CAAPÍTULO III
La
noche de aquel primer día de mi llegada., se cerró en agua. Apenas pude dormir.
Casi de madrugada oigo el cascabeleo de una manada de cabras y al cabrero que
vocea:
-¡Niñas
que so os han pegao las sábanas! ¡Qué
buena noche le habéis dao a los maríos, so joías! Priesa que me mojo.
Salgo
a la calle. Llueve todavía. Una bruma húmeda envuelve la aldea. Los jaramagos
de los tejados chorrean. Hay charcos en el empedrado de la calle y las
chimeneas rebosan humo blanco que sale a borbotones y se esparce haciendo
piruetas en el aire.
Una
voz bronca de mujer me llama la atención:
-¡Menudo
pijotero estás tu hecho! No dices más que chuminás!
-Chacha
–dice el cabrero-, un respeto que uno anda de chascarrillos...
-De
chascarrillo y escuchimizao. ¡Búscate
ya una novia que eres más viejo que el palodú.
-Pues
na más que por esos piropos tan cariñosones, chacha, y aunque ando maluscón,
verás el chorreón que te van a regalar mis cabras.
Camino
por aquellas callejuelas de piedra que huelen a tierra mojada, a tostones, a dulces caseros, a café con leche, y a
tostadas con aceite y ajo...
Las
mejores casa de la aldea están allí, en el centro, donde hay más vida y, casi
siempre, más gente; donde se asienta el baratillo de los martes; donde el
Bocanío vende el pescado los jueves; donde la Gata coloca todas las mañanas el
tenderete de los jeringos, que aquella mañana chorrea, y las cuatro mujeres que
esperan turno se arrebujan, pegadas a la sartén y al tejadillo del tenderete;
donde está el kiosco del Francesito, el inválido y, en fin, donde se desenvuelve la vida, y
donde vive el cura, y el Victorino.
Dando
un paseo un poco más largo, tropiezo a bocajarro con la ventana de un viejo
porche.

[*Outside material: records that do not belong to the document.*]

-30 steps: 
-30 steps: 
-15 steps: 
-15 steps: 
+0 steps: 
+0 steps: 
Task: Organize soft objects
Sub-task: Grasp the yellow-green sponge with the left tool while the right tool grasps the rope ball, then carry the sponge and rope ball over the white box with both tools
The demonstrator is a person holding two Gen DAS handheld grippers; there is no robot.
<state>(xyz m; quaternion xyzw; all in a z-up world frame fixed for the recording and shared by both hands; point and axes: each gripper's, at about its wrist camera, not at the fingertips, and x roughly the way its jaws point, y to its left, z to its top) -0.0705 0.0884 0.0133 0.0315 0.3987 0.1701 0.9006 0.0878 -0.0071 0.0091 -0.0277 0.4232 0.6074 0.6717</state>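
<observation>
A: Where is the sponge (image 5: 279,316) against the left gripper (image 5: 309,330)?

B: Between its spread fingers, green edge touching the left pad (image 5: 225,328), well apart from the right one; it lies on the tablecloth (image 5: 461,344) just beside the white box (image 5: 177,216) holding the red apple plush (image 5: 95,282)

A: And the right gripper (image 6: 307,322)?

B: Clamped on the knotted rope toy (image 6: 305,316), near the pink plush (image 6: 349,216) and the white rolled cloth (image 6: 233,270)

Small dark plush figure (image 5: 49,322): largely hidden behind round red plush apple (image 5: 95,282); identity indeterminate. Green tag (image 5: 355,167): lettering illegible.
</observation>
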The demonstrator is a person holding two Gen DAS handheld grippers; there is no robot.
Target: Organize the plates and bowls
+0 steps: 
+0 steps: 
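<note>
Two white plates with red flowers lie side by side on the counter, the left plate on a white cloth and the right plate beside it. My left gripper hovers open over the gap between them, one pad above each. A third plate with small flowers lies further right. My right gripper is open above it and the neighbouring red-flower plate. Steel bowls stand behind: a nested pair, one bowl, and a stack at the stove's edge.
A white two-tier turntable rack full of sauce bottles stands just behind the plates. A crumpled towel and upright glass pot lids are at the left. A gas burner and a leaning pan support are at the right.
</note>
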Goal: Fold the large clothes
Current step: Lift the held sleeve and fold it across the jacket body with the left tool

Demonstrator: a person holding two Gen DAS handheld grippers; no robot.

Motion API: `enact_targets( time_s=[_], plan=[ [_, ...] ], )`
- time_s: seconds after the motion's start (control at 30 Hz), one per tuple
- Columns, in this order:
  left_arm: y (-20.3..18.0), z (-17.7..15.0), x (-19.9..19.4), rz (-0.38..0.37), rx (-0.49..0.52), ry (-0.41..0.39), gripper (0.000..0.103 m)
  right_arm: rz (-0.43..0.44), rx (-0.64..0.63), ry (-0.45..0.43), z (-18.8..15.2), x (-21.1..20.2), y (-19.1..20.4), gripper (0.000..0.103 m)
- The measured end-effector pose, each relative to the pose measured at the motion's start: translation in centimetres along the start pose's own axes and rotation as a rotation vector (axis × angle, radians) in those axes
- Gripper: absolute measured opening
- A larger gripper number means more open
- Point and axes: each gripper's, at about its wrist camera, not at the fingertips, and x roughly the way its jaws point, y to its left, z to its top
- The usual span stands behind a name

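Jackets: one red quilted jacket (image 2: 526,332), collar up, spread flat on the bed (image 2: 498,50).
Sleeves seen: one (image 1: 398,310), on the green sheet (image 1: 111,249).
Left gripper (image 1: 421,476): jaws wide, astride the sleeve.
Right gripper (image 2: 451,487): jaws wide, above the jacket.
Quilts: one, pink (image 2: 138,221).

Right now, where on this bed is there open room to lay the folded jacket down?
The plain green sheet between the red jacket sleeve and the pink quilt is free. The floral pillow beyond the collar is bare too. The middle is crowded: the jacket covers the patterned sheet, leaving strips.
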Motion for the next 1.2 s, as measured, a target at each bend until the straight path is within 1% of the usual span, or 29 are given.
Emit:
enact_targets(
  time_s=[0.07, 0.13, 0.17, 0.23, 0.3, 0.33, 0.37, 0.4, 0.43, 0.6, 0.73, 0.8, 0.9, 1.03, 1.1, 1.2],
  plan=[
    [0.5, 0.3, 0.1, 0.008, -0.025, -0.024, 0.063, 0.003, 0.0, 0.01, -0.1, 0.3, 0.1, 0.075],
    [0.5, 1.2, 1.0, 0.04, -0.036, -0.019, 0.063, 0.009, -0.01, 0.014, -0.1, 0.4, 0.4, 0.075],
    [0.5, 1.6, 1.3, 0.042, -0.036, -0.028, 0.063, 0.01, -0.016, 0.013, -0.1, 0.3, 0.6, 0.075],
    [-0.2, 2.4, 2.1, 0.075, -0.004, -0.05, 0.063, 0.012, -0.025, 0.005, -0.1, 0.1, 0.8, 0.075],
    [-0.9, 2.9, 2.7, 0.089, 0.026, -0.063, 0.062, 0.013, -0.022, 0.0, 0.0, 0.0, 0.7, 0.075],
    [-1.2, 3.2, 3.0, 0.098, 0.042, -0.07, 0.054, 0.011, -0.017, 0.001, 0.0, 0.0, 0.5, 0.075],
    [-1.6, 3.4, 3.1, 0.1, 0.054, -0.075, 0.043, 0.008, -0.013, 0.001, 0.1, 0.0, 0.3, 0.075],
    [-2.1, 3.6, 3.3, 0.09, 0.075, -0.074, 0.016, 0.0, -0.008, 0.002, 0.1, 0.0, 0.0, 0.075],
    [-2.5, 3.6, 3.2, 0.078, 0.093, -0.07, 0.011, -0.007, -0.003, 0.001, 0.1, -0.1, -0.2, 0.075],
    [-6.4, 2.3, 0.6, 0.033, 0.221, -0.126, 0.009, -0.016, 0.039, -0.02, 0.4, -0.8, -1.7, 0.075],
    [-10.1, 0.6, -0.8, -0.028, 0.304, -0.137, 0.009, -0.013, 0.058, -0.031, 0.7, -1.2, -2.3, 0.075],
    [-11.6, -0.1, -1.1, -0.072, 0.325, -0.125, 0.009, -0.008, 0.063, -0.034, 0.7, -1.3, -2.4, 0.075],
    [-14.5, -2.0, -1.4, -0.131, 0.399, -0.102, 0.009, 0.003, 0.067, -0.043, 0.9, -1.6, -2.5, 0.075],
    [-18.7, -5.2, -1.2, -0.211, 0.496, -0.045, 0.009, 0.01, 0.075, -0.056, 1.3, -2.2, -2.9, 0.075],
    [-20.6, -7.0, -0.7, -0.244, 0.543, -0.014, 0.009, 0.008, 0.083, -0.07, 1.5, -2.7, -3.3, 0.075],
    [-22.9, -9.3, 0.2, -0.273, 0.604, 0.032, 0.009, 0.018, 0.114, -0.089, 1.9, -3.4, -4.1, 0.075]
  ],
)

Allí, cuadriculado y encogido, con la nariz pegada al cristal y con sus
pequeños ojos mongólicos absortos en los hilillos de agua que corren junto a
las acera, está Quisco.
Ha
dejado de llover. El último toque de misa ha sacado de sus casas a piadosas
mujeres que, con pañolones en la cabeza, se dirigen con prisa a la iglesia
mirándome de arriba abajo al pasar junto a mí, y que me saludan con respeto y
casi con reverencia. Cierro el paraguas. Golpeo los cristales de la ventana de
Quisco.
-¡Hola!
–lo saludo-. ¿Te acuerdas de mí? Soy Blanca, la nueva maestra –le explico-. La
de la casa de la Manuela.
Y
Quisco, como si regresara de una larga y extraña ausencia, se ahueca feliz
dentro de una camiseta escotada y sucia. Me mira. Sonríe.
A partir de aquí, Blanca, la maestra, "desaparece" como personaje de esta novela y serán los personajes, mujeres y hombres muy primitivos pero divertidos, sencillos y humanos en su convivencia. La maestra se dedicará a observar y narrar.